The ALJ determined that Burt was capable of the full range of medium work, including jobs such as hand packager, which is medium unskilled, small products assembler, which is light and unskilled, and cleaner/housekeeper, which is light and unskilled. (Tr. 26-27). All of the jobs had a sufficient number of jobs in the nation and the region. (Tr. 27).
An ALJ has the duty, at step four, to formulate the claimant's RFC based on all the relevant, credible evidence of record, including medical records, observations of treating physicians and others, and an individual's own description of his limitations. McKinney v. Apfel, 228 f. 3d 860, 863 (8th Cir. 2000).

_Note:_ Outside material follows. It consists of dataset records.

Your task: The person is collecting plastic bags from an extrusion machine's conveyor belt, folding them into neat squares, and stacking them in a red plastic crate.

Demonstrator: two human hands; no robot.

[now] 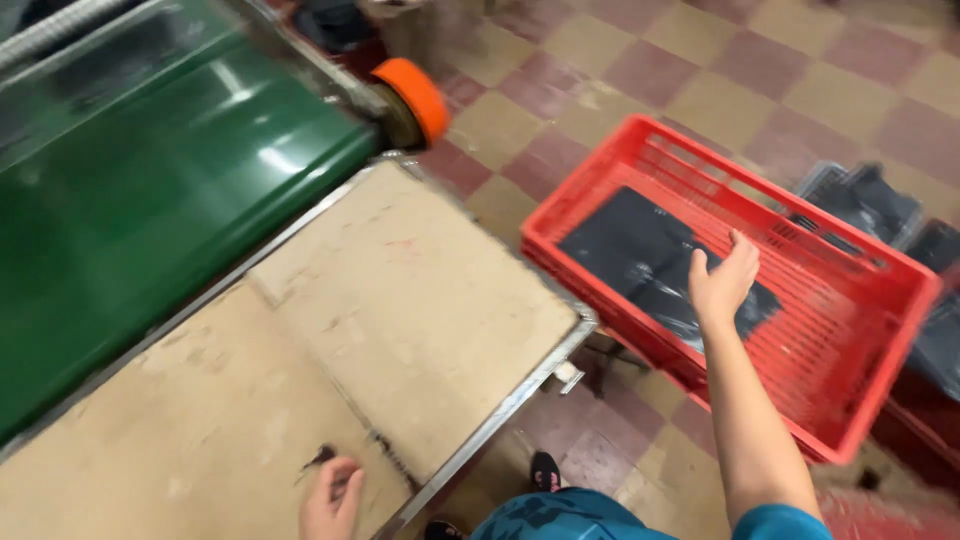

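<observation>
Green conveyor belt (150,190) fills upper left of frame, slanting down toward left edge – glossy, light glare on it. Orange roller end cap (420,95) at belt's end, upper centre. Checkered floor (700,70) of maroon and tan tiles across top and right. Grey plastic trays (865,200) at right edge, partly hidden. Black shoe (545,470) with pink marks at bottom centre, on floor tiles.
</observation>
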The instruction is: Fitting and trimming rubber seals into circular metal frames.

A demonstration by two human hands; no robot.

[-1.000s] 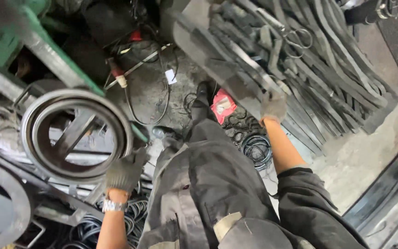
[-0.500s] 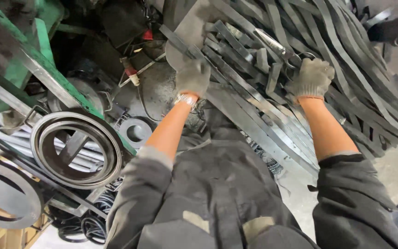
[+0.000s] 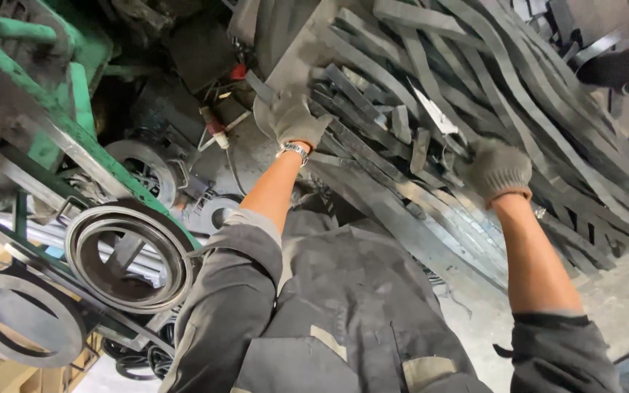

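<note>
Both hands gloved, well apart, on the heap of flat metal strips (image 3: 518, 124). The heap fills the upper right of the view and slopes down toward the person's knees.

Left hand (image 3: 289, 120): at the heap's upper left edge, fingers curled over the end of a dark strip next to a grey metal plate (image 3: 296, 47). Looks clamped on that strip end.

Right hand (image 3: 496, 171): lower on the heap, near its middle, fist closed around one or more strips. Exactly which strip, cannot tell; they overlap.

Handling, as judged: strips are long, thin, bowed, likely steel. Springy along the length, heavy in a bundle, edges probably sharp, surfaces dusty or oily, so slippery. They interlock; one pulled free may drag its neighbours. Best held by the flat faces near an end, second hand further along to stop whip.

Left of the heap: green machine frame (image 3: 60, 124), steel rings (image 3: 129, 258) hung on it, a red-handled tool (image 3: 212, 127) on the floor.
</note>
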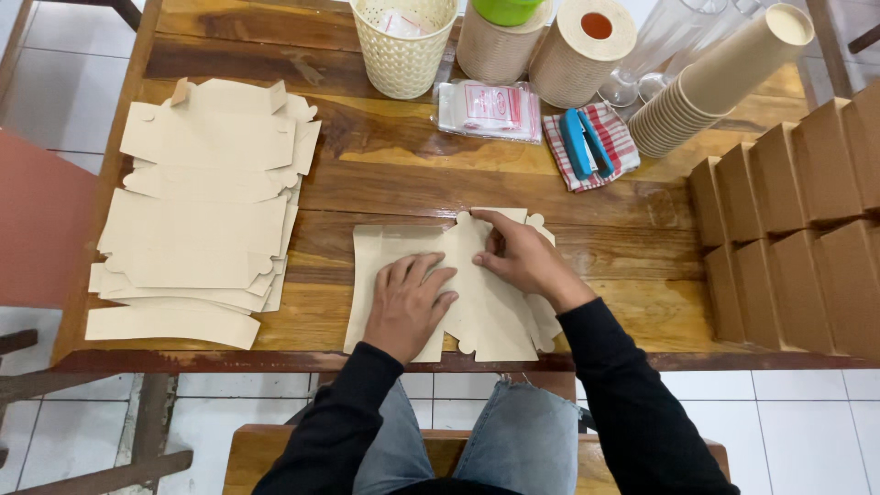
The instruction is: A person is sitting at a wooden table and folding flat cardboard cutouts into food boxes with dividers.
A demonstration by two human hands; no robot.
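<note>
Left hand (pixel 406 304): we see it laid flat, palm down, fingers (pixel 423 275) spread a little, pressing on the left half of the flat box blank (pixel 490 316); it grips nothing.
Right hand (pixel 524 261): it rests on the upper middle of the same blank, fingers narrowed to a pinch on a flap or fold line there.
Box blank: a pale die-cut cardboard sheet lying flat at the near edge of the bench (pixel 394 188), about midway along it; its bottom tabs reach that edge.
Key relation: the blank lies straight under both hands. Its long axis seems to run along the near edge. The pinched fold sits toward the far side of the sheet, nearer the right hand than the left.
Stack of blanks (pixel 202 211): more unfolded sheets piled near the left edge, well apart from the hands.
Folded boxes (pixel 793 229): brown finished cartons in rows at the right edge.
Far edge: a cream basket (pixel 403 50), paper rolls (pixel 550 41), nested paper cups (pixel 720 82), and a blue stapler (pixel 585 142) on a checked cloth (pixel 616 133).
</note>
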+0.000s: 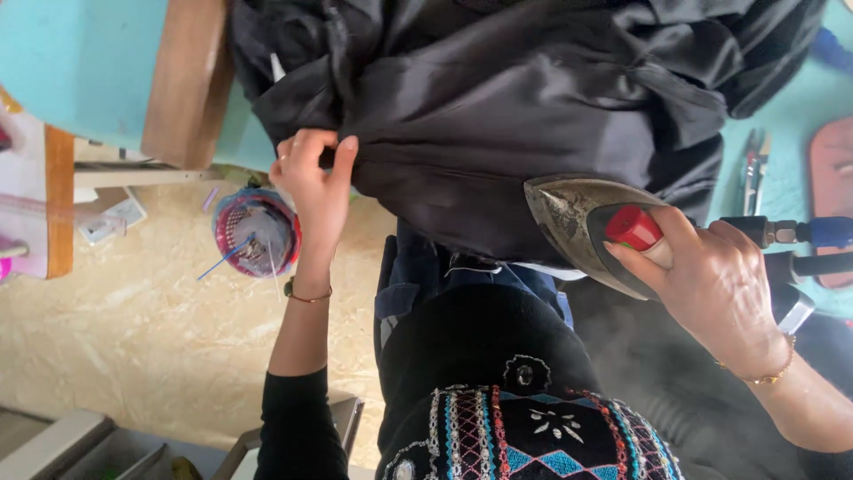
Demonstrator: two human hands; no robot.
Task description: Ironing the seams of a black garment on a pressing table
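Note:
A black shiny garment (533, 116) lies spread over a turquoise ironing surface (80, 62). My left hand (313, 182) pinches the near edge of the fabric between thumb and fingers. My right hand (711, 280) grips the handle of a steam iron (577, 222) with a red button under my thumb. The iron's metal sole rests tilted at the near edge of the garment, its tip pointing left. Steam drifts below it.
A round wire basket (256, 231) with pink rim and scraps sits on the chipboard floor (133, 338). A wooden leg (182, 80) stands left of the garment. Scissors (753, 169) lie on the surface at right. Grey bins (80, 449) are at bottom left.

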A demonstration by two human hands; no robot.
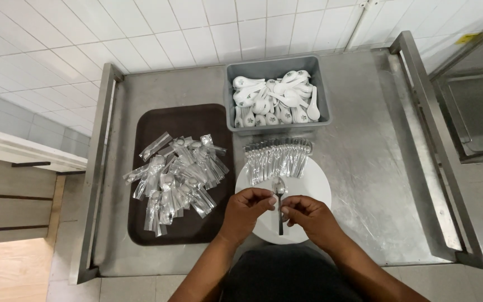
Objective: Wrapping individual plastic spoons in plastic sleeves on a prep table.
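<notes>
My left hand (248, 209) and my right hand (308, 217) meet over a white round plate (317, 182). Between their fingertips they hold a metal spoon (279, 196) in a clear plastic sleeve, bowl pointing away from me and handle toward me. On the plate's far edge lies a neat row of several wrapped spoons (276, 158). To the left a dark brown tray (188, 120) carries a loose pile of wrapped spoons (177, 180).
A grey plastic bin (275, 64) full of white ceramic soup spoons (272, 98) stands at the back of the steel cart top (364, 156). Raised steel rails run along the cart's left (99, 162) and right (440, 140) sides. White tiled floor lies beyond.
</notes>
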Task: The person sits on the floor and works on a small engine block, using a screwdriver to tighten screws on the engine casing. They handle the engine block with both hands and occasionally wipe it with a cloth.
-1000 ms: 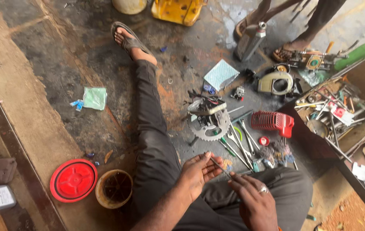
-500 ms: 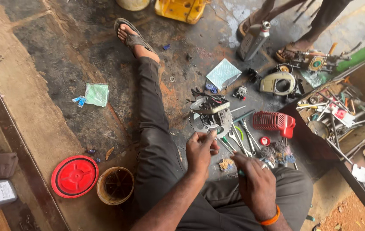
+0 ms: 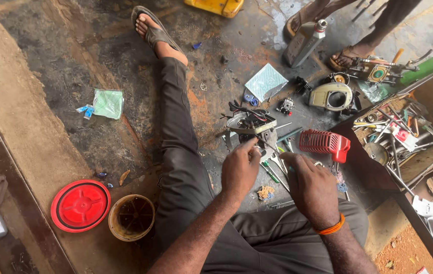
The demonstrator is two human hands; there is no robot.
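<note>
While I sit on the stained concrete floor (image 3: pixel 74 66) with one leg stretched out, both my hands work low in front of me over a scatter of tools. My left hand (image 3: pixel 240 170) reaches forward, fingertips pinched narrow on something small at the near edge of the dismantled engine part (image 3: pixel 251 124), a grey metal housing with black wires on top; what exactly the fingers grip I cannot tell. My right hand (image 3: pixel 312 189), with an orange band at the wrist, lies knuckles up just beside it, fingers curled; whether they hold anything is hidden from this view. Between the two hands lie spanners (image 3: pixel 277 161) and a green-handled screwdriver (image 3: pixel 269 172), flat on the floor.

Right of the hands sits a red ribbed plastic cover (image 3: pixel 324 142), and beyond it an open box (image 3: pixel 429 99) crammed with mixed tools. A beige fan housing (image 3: pixel 332 96) rests farther out, near a grey oil bottle (image 3: pixel 305 43) standing beside another person's sandalled feet (image 3: pixel 351 53). A pale folded sheet (image 3: pixel 265 81) lies beyond the engine part.

To my left, well apart from the work, are a red round lid (image 3: pixel 80 205) and, touching it, a worn brown tub (image 3: pixel 131 217). A green plastic packet (image 3: pixel 108 103) lies farther up the floor.
</note>
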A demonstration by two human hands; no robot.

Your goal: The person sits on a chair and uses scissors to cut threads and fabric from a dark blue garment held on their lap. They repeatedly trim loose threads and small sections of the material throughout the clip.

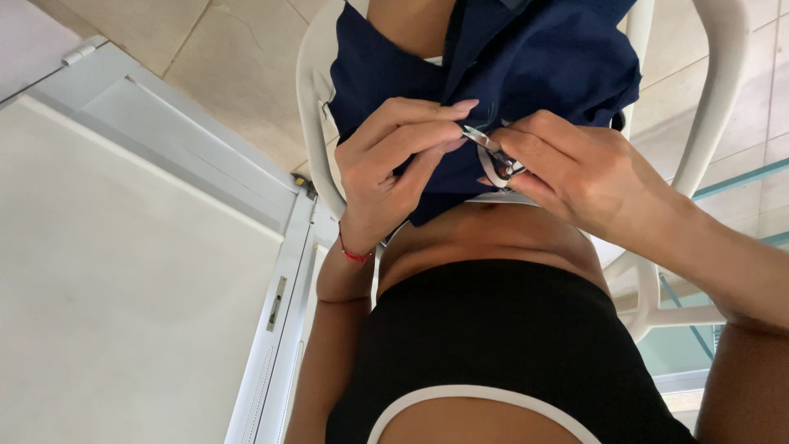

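Observation:
A dark blue garment [542,66] lies bunched over my lap. My left hand [386,168], with a red string bracelet at the wrist, pinches a fold of the cloth between thumb and fingers. My right hand [579,168] grips small scissors [495,154] with a pale handle. Their metal tips point left and meet the cloth right at my left fingertips. A thin teal thread [491,115] shows on the fabric just above the blades. Most of the scissors' handle is hidden inside my right fist.
I sit on a white plastic chair [311,107] over a beige tiled floor [238,74]. A white door and its frame [164,247] fill the left side. A glass pane with a teal edge [740,177] runs at the right.

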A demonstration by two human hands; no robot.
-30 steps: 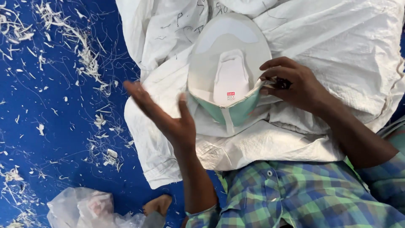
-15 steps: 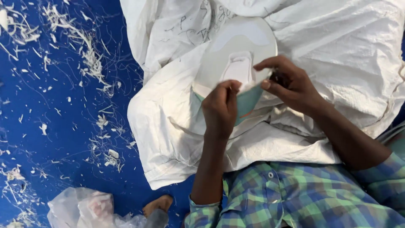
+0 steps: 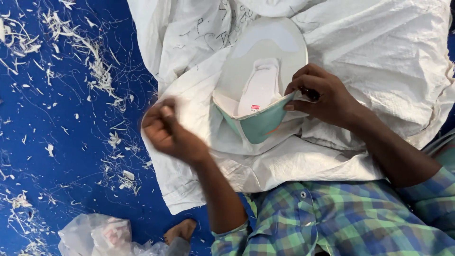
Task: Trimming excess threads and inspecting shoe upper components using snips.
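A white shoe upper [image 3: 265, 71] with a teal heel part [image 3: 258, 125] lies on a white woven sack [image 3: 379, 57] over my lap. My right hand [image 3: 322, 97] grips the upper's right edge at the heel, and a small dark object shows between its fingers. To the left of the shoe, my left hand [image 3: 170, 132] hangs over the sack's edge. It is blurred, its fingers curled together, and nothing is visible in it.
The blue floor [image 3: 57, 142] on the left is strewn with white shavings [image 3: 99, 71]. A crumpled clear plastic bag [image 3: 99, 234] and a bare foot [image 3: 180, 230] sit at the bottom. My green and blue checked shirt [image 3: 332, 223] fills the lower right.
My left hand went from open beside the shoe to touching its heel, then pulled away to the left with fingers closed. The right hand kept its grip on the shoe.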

The ALJ is not required to rely entirely on a particular physician's opinion or choose between the opinions of any of the claimant's physicians. Martise v. Astrue, 641 F.3d 909, 927 (8th Cir. 2011).
The ALJ considered Burt's limitations as identified in the record and formulated the RFC on the basis of those records. The ALJ evaluated the claimant's credibility and determined which impairments were severe and which were not severe. The RFC is supported by the record.
G. Potential Jobs Identified by ALJ
Burt argues that the jobs identified by the VE did not match the RFC as assessed by the ALJ. (Pl.'s Br. at 67).
The burden of persuasion to prove disability and to demonstrate RFC remains on the claimant, even when the burden of production shifts to the Commissioner at step five. Stormo v. Barnhart, 377 F.3d 801, 806 (8th Cir. 2004). The Commissioner may satisfy this burden through the testimony of a VE. See 20 C.F.R. §§ 401.1566(e), 416.966(e).
The ALJ posed a hypothetical question to the VE based on all of Burt's limitations supported by the record, which included a person of Burt's age, education, and work experience. (Tr. 79-80). The VE stated that the hypothetical person could perform work in the unskilled medium labor market. (Tr. 79-80). There is nothing in the record to suggest that the jobs listed by the VE required skills beyond those included in Burt's RFC. The hypothetical question included the impairments found to be credible, and the VE 's testimony was substantial evidence in support of the ALJ's determination.
V. CONCLUSION
For the reasons discussed, the court concludes that the Commissioner's decision is supported by substantial evidence on the record as a whole and should be affirmed. Accordingly,
IT IS ORDERED:
1. The Commissioner's decision is affirmed;
2. The appeal is denied; and
3. Judgment in favor of the defendant will be entered in a separate document.